If I just busy myself, if I distract myself long enough, I'll be all better by the time I come back up for air.
And I guess, if any lesson has been learned so far, if I had to go back 15 months and speak to myself, I would say this:
You can't fix this.
You can't fix the hole that's in your heart. And this is going to be a tricky, little lesson to learn because those things - the outside things, the distractions - they will make you feel better sometimes... until they don't... and the waves of grief come crashing over you once again. And, just to be clear, what I'm saying here is not that you should disengage from your own life, or that you shouldn't keep trying, and moving in the direction that feels most right. I'm not saying don't go to PEI, I'm not saying don't open up a shop, I'm not saying don't do all of the things you want to do - quite the opposite, in fact - but those things will not fix you. From what I've gathered so far, time and love will help ease the pain but I don't think they actually fix this. Reading, writing and talking to friends will help you understand it better but, again, they won't fix you. I don't think you get fixed from this. And I know that that's not what you want to hear right now. I know that you desperately want it to be fixed. I know that, more than anything, you want to find a way, right now, for you and your mum to not be sad. I know you want to study or write or travel your way out of this but you can't.
And I know it's hard to believe that this is how life works because it feels, at times, like you have so much control over it, and that, if you only place the pieces in the right places, everything will work out and the hole will be filled. But I'm pretty sure that that's just an illusion.

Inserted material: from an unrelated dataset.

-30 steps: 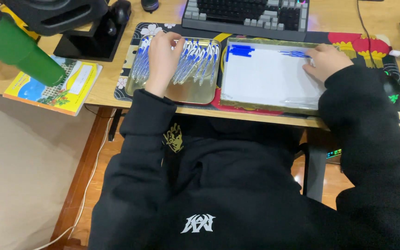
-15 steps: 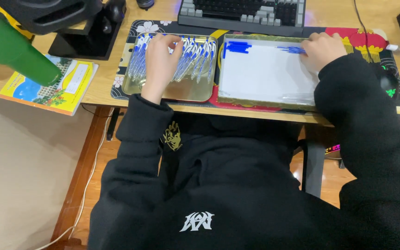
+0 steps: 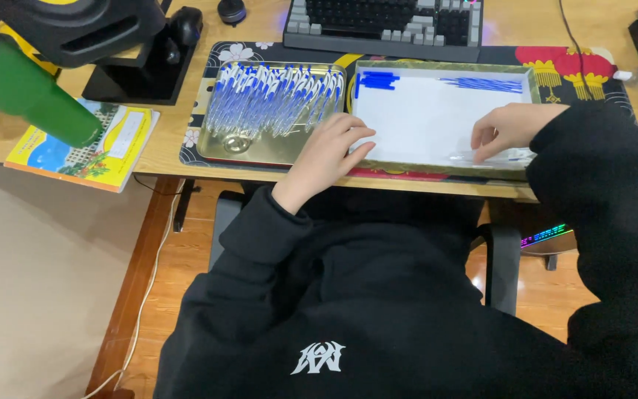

Here is what you can do (and, I'm warning you, this sounds an awful lot like some hippy-dippy, self-help bullshit, and you're going to hate it and feel like it's not enough, but just listen anyway, and let whatever parts want to sink in sink in):
Try to accept, as best you can, whatever state you're in, however unpleasant that state may be. I know this seems impossible because it's extremely uncomfortable right now. Just do your best, and try not to judge yourself or how you're feeling.
Do the work of living your life in the way that feels most right to you, show up for it as best you can - but then let go of whatever happens next. Don't make up answers if you don't have answers. Don't force pieces that don't fit - I can't stress this part enough, because, let's be honest, you can be an impatient, sparkly, little firecracker sometimes, and you will want the things you want - healing, growth, forward movement - when you want them but, again, all you can do is your part of the work, the rest is not up to you.
Try not to think of this as something that needs to be fixed. You're not broken. You're not crazy. You can call it those things if you want but what you actually are is just really sad, and your reserves are depleted. Try to ride the wave instead of swimming against it. I know you don't want to. I know you want to fight and claw your way out of this. I know you want analyse the bejesus out of it, sort it into compartments, make it make sense and then shove it into a hermetically sealed box and never look at it again. Just please try to ride the wave. Because I know for sure that fighting against isn't helpful.
Lastly, and most importantly, it will feel like there is no meaning or no point left to your life. And you will want, more than you've ever wanted anything, for hope and joy and peace and love to fill your heart, and to fill your mum's heart. And you will want to prove, to anyone who hears this story, but, mostly, you'll want to prove to yourself, that, in the end, the storm does break, the light does return, team love does win. Because what this loss has also done is shaken to its core your belief in the goodness of every single thing, and made you question everything you thought was true about the world and about life. But, for now - just for right now - while you're waiting to prove this, or waiting for it to be proven to you, maybe the most you can be expected to muster up is that you're doing your best, that you're trying, and that everything is NOT going to be OK.